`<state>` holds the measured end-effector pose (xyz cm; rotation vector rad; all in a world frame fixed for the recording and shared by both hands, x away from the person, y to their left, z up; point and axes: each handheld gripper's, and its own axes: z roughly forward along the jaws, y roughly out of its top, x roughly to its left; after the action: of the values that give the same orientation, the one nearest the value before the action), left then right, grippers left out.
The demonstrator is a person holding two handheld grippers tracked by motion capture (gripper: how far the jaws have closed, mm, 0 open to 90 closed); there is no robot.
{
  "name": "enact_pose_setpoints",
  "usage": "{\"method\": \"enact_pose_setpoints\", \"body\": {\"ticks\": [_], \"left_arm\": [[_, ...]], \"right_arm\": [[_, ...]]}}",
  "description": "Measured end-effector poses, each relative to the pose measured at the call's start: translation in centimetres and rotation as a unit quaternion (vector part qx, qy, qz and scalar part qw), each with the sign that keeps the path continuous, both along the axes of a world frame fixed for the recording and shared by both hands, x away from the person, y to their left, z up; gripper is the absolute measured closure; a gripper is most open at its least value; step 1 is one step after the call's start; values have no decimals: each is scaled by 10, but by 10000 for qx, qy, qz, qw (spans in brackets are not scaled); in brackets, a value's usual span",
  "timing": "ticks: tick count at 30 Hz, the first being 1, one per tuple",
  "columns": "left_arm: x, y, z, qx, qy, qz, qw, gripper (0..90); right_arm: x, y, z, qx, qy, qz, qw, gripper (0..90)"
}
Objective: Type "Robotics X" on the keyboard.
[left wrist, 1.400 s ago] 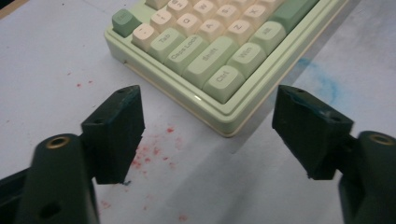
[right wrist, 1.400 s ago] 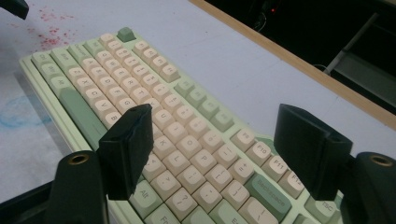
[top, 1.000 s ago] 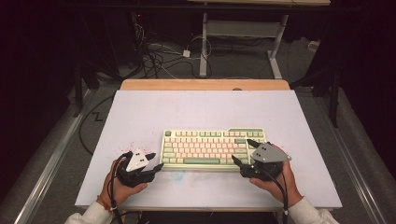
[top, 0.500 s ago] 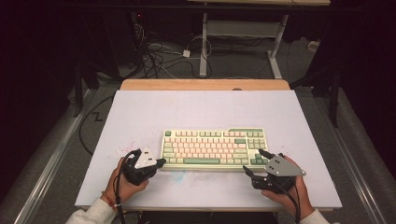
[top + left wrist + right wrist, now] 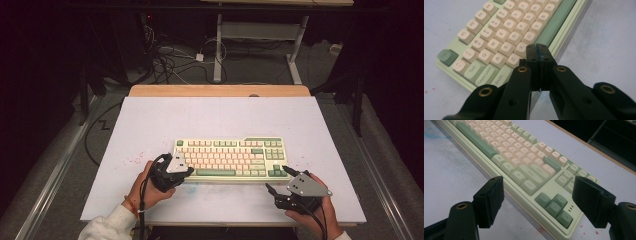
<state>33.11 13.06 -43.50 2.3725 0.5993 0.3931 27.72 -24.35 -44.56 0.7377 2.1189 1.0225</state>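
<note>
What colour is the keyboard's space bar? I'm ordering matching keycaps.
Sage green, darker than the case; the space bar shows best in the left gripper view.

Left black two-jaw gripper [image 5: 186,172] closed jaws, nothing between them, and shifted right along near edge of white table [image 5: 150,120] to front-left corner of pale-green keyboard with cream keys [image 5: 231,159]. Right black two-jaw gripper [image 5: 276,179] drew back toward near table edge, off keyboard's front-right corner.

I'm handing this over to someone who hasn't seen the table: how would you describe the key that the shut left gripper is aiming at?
Start at the pale green keyboard lying on the white table. Go to its near left corner, where the left gripper, jaws shut, hovers over the bottom letter row. Its tips sit at the cream X key, between Z and C, just left of the dark green space bar.
</note>
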Motion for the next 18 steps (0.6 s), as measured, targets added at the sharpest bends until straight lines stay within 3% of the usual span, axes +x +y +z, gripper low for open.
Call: {"method": "enact_pose_setpoints", "body": {"ticks": [6,18], "left_arm": [[10,-19,0,177,44,-101,9998,866],[28,-47,2,227,74,-218,9995,869]], "right_arm": [[0,2,-2,-79,14,61,9999,257],[3,1,-4,-115,80,92,9999,258]]}}
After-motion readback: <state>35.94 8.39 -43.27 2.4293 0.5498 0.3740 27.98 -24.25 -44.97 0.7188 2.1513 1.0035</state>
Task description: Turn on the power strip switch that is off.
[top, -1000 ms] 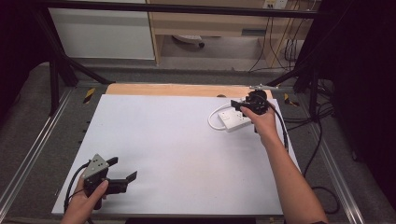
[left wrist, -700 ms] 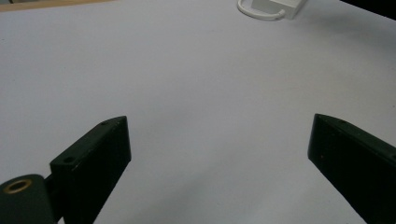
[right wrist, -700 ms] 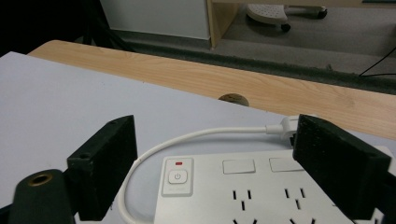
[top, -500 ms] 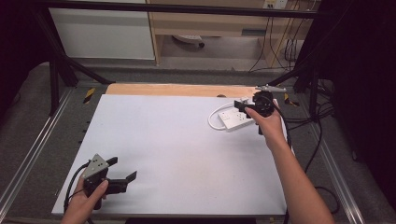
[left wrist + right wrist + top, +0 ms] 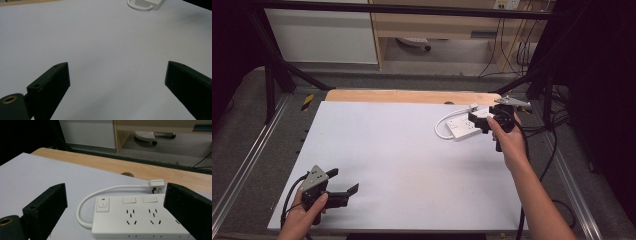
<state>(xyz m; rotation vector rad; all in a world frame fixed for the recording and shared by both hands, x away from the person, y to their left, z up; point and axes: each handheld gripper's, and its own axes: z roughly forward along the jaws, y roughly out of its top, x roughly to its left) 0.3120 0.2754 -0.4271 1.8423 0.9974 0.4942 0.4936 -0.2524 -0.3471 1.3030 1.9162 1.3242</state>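
Note:
A white power strip [image 5: 463,125] lies at the far right of the white table top [image 5: 402,150], its short cord looping to a plug [image 5: 473,106]. My right gripper [image 5: 477,120] hovers over the strip's right end, open, its jaws standing wide either side of the strip [image 5: 140,216] in the right gripper view, where the plug [image 5: 156,185] rests behind. My left gripper [image 5: 346,184] sits low at the near left corner, open and empty. In the left gripper view, the strip [image 5: 147,3] shows at the top edge.
A wooden strip [image 5: 412,96] borders the table's far edge. Metal rails [image 5: 247,165] run along both sides. Black cables [image 5: 552,130] hang off the right side. Beyond the table stand a white cabinet [image 5: 322,35] and a wooden desk [image 5: 462,25].
My right gripper has drifted a little right and toward the far edge over the power strip. The left gripper has stayed put.

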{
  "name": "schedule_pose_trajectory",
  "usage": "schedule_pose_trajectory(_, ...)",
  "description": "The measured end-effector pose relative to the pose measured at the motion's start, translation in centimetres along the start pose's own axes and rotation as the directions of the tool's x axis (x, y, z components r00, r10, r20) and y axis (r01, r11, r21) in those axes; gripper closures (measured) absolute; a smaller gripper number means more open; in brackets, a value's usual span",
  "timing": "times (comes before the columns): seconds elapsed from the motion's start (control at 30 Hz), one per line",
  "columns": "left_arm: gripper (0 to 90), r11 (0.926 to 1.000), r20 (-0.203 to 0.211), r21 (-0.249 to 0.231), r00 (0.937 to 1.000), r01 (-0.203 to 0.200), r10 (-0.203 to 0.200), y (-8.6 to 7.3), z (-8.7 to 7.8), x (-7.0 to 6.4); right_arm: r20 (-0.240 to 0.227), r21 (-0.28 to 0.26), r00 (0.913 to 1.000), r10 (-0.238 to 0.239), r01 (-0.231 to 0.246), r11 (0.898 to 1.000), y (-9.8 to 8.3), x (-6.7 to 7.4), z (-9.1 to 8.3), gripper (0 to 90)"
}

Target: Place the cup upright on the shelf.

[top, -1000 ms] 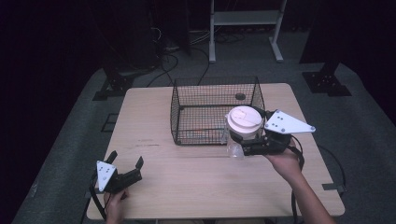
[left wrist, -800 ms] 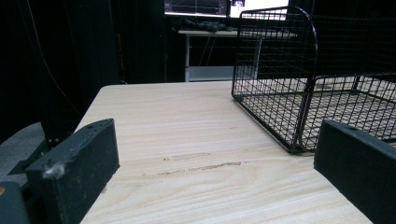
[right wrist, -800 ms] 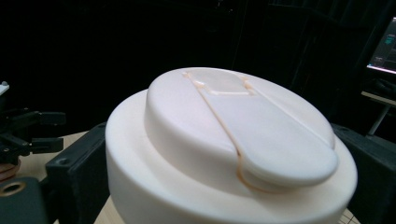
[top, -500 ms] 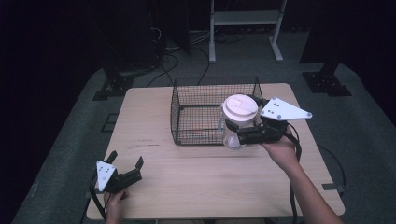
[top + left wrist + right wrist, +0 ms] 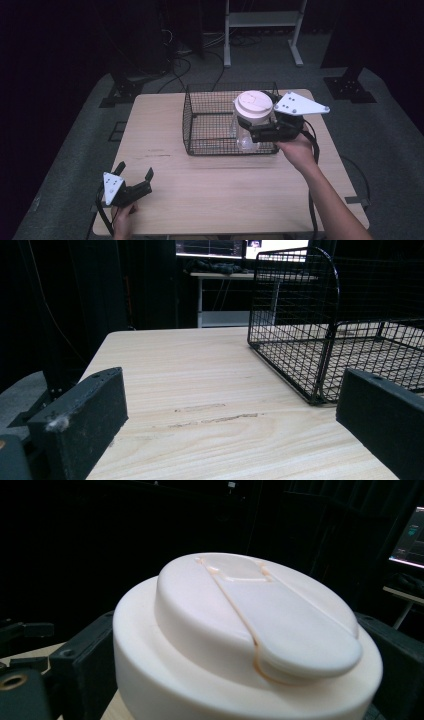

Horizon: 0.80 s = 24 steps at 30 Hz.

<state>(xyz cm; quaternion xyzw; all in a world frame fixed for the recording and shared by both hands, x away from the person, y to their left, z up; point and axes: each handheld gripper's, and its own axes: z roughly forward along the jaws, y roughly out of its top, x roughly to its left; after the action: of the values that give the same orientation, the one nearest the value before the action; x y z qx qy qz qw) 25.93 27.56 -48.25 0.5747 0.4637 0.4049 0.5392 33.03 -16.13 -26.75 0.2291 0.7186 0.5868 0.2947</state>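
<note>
right claw [image 5: 256, 131] clamped on lidded cup [image 5: 252, 117] | left claw [image 5: 134, 176] apart, idle lower left | lower cup level into basket [image 5: 200, 125], clear the rim

L gripper [image 5: 134, 181] low near table edge, jaws wide apart, R gripper [image 5: 256, 131] raised, arm extended, jaws clamped
</note>
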Motion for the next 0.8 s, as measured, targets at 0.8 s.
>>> schedule_pose_trajectory(0.8, 0.0, 1.0, 0.006, -0.003, 1.0, 0.005, -0.005, 0.0, 0.0, 0.1, 0.038, 0.008, 0.9993, 0.001, -0.001, 1.0, 1.3, -1.4, 4.6, 4.4)
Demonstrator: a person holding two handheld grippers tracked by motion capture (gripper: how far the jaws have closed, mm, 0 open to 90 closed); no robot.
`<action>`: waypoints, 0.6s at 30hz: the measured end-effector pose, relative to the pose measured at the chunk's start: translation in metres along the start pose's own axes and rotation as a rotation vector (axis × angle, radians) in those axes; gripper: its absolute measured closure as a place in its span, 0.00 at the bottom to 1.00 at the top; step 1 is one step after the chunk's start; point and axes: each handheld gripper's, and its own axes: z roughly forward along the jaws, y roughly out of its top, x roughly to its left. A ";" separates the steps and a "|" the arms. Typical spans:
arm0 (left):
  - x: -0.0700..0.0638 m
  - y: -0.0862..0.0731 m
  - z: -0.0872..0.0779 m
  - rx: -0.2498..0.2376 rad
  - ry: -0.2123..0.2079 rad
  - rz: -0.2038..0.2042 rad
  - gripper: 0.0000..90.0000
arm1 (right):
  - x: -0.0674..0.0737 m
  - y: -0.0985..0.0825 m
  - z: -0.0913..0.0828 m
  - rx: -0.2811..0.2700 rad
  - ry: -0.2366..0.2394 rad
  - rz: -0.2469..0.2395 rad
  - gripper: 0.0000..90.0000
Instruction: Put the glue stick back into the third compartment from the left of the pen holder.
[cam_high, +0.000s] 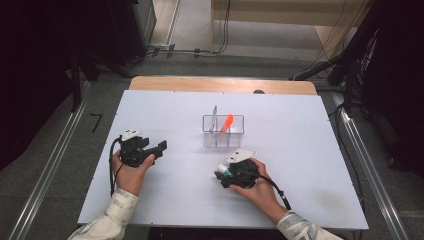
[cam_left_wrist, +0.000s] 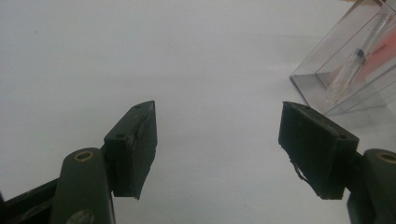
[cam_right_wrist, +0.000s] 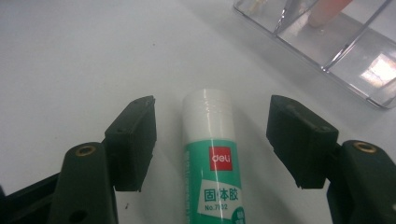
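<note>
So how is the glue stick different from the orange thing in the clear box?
The glue stick lies flat on the white table; the orange thing stands leaning in the clear box. The glue stick is green and white with a printed label; the orange thing is plain orange. The glue stick sits between the open right gripper jaws, untouched; the orange thing is far from both grippers. Both are slim and stick-shaped.

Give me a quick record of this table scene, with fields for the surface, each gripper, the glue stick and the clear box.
surface: white table
left gripper: jaws open, nothing between them
right gripper: jaws open, astride the glue stick, pads not touching it
glue stick: lying flat, white cap, green label
clear box: divided into compartments, behind the right gripper
box contents: orange thing and a clear pen-like stick, both leaning
</note>
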 end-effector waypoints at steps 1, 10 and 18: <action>0.000 0.000 0.000 0.000 0.000 0.001 0.32 | 0.000 0.000 0.001 0.000 -0.002 -0.001 0.35; 0.000 0.000 0.000 0.002 0.001 0.002 0.32 | 0.001 0.000 0.005 -0.004 -0.008 -0.009 0.38; 0.000 0.000 0.000 0.001 -0.001 0.001 0.32 | 0.002 0.001 0.007 0.005 -0.014 -0.008 0.44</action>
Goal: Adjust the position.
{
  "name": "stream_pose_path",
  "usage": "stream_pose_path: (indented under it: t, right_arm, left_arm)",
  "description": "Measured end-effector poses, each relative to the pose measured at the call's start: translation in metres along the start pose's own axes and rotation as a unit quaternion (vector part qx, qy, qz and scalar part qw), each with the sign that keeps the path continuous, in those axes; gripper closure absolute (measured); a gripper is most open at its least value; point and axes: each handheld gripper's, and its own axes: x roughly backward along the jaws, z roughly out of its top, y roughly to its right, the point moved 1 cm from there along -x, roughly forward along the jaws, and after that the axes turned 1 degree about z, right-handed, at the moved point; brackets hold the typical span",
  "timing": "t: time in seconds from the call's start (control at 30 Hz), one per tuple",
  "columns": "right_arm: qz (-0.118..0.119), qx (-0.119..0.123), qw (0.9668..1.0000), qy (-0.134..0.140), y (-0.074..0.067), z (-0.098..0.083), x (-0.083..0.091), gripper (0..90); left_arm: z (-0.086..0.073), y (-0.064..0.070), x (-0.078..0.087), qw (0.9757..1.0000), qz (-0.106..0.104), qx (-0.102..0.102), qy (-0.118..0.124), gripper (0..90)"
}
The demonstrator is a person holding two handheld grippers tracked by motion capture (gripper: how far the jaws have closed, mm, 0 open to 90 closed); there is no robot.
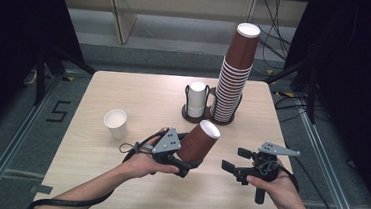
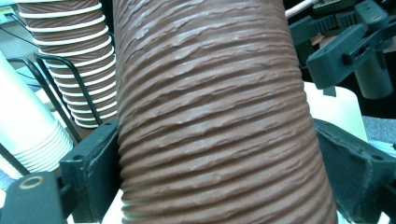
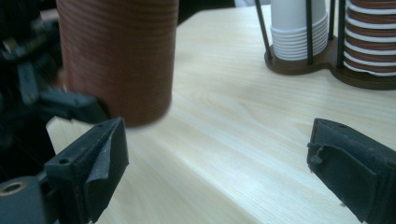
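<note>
Brown ribbed cup (image 1: 200, 142) — white inside, plain white cup (image 1: 116, 123), pale wood-grain table (image 1: 139, 93), black jaws.

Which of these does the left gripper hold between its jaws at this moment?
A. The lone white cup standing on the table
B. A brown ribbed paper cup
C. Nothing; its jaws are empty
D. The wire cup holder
B: in the high view the left gripper clamps the brown ribbed cup near its base, and the left gripper view shows both jaws pressed against the cup's ribbed sides.
</note>
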Motion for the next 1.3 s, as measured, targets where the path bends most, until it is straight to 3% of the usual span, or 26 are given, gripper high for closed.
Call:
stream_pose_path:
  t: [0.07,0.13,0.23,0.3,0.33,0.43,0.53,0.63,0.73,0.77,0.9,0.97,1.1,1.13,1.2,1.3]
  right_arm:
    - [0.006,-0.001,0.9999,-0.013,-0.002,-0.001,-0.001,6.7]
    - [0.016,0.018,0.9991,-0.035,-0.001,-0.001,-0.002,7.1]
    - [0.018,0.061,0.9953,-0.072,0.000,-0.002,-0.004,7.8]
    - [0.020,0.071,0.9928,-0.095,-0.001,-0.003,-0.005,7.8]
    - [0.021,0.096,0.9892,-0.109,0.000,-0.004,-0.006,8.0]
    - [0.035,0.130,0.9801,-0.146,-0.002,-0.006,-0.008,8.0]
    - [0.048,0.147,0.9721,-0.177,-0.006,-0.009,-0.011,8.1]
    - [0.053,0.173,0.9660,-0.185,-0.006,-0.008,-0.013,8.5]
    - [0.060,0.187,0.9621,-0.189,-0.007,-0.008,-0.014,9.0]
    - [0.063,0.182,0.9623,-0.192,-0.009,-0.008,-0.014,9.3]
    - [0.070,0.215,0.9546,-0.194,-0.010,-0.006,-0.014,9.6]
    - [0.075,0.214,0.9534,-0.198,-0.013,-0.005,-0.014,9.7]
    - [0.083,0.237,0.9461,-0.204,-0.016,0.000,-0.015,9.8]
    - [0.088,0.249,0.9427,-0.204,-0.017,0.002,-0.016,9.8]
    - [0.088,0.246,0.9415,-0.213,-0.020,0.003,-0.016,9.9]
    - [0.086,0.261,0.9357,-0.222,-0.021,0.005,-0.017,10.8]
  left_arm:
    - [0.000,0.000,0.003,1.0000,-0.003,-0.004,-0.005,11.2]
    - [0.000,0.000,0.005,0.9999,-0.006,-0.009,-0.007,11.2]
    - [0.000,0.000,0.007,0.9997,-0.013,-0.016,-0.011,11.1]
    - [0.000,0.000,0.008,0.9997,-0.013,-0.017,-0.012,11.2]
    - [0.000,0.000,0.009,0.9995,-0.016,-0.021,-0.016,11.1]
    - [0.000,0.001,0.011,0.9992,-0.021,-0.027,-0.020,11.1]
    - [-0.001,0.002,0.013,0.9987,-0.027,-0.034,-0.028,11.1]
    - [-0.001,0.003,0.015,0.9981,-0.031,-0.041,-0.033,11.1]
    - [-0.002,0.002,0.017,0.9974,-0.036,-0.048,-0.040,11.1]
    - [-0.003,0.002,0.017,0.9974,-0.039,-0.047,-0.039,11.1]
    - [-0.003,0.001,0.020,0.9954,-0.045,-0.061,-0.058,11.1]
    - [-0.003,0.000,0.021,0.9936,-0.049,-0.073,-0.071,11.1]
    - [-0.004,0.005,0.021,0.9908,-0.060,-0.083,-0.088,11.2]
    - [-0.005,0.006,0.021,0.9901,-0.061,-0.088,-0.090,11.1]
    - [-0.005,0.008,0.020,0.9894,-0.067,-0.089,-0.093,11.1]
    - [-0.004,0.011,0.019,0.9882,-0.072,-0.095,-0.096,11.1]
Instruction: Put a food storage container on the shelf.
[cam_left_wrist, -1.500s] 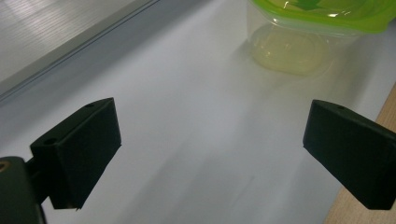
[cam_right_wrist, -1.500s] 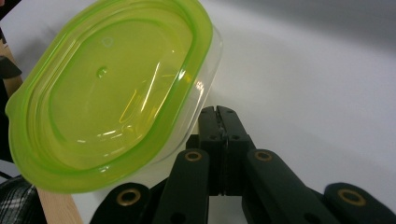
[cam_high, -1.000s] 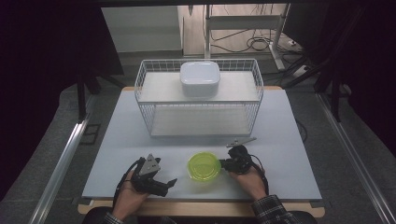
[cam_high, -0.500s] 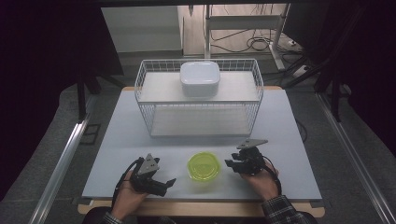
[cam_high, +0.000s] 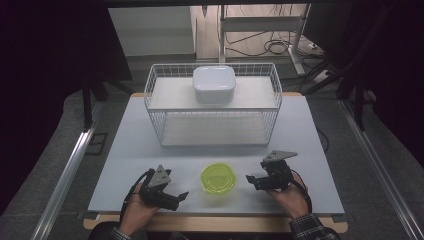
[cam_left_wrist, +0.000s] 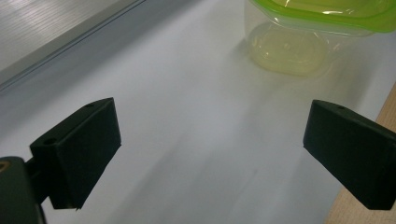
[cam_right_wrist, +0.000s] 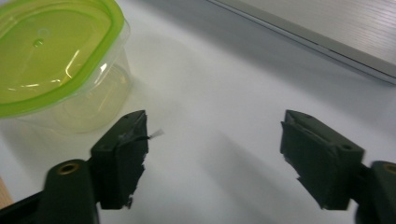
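We see the fingers (cam_right_wrist: 120, 156) of the right gripper (cam_right_wrist: 212, 163) spread wide, with nothing but bare counter (cam_right_wrist: 243, 84) between them; they have just been opening, and the tub (cam_right_wrist: 60, 65) that sits beside the left-hand finger in the right gripper view stands free of it, close but not touching as far as we can tell, since the gap there is small and partly in shadow. The fingers (cam_left_wrist: 79, 154) of the left gripper (cam_left_wrist: 212, 158) are likewise spread apart over bare counter, and in the left gripper view the same tub (cam_left_wrist: 299, 42) stands farther off, beyond the open gap and a little to its right. From the high view we find the tub (cam_high: 218, 178), a clear container with a yellow-green lid, sitting upright on the near part of the counter (cam_high: 150, 145) between the two grippers, with the right gripper (cam_high: 251, 181) just beside it and the left gripper (cam_high: 181, 198) a bit more apart from it. Each gripper is held in a hand that comes in from the near edge. Farther back on the counter stands a white wire basket (cam_high: 160, 95), and a white lidded box (cam_high: 214, 84) rests on its upper shelf, well apart from the tub.
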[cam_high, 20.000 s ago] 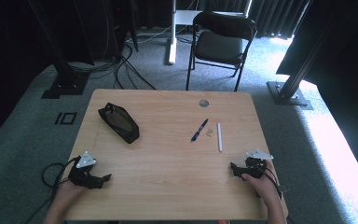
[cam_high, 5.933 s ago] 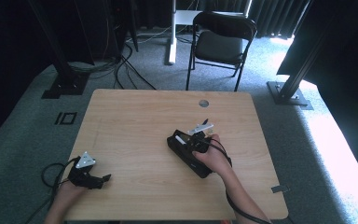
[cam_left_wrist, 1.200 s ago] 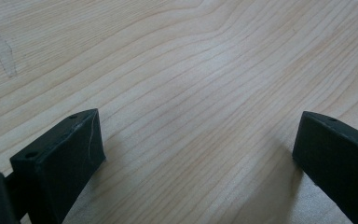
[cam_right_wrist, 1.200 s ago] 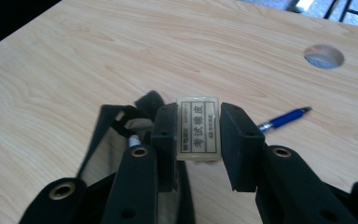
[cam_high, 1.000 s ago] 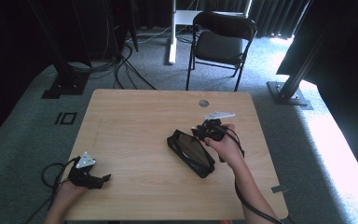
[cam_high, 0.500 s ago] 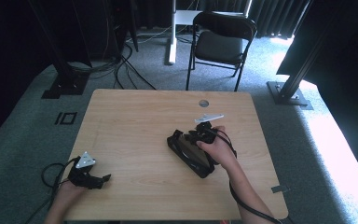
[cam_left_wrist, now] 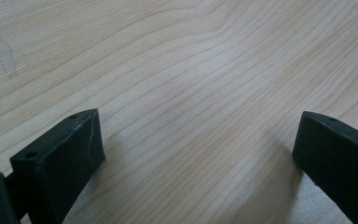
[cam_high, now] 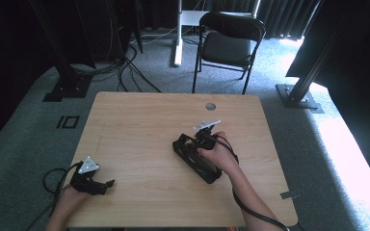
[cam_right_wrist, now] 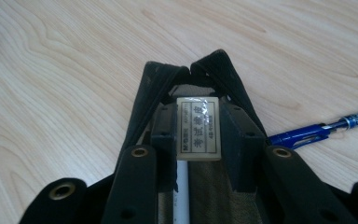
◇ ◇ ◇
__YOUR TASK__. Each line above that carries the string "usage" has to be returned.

__ANSWER SPACE__.
  "usage": "{\"method\": \"enact_pose_setpoints\", \"body\": {\"ticks\": [_], \"left_arm\": [[_, ...]], \"right_arm\": [[_, ...]]}}",
  "usage": "schedule_pose_trajectory(_, ...)",
  "usage": "stream_pose_path: (indented under it: t, right_arm, left_arm)",

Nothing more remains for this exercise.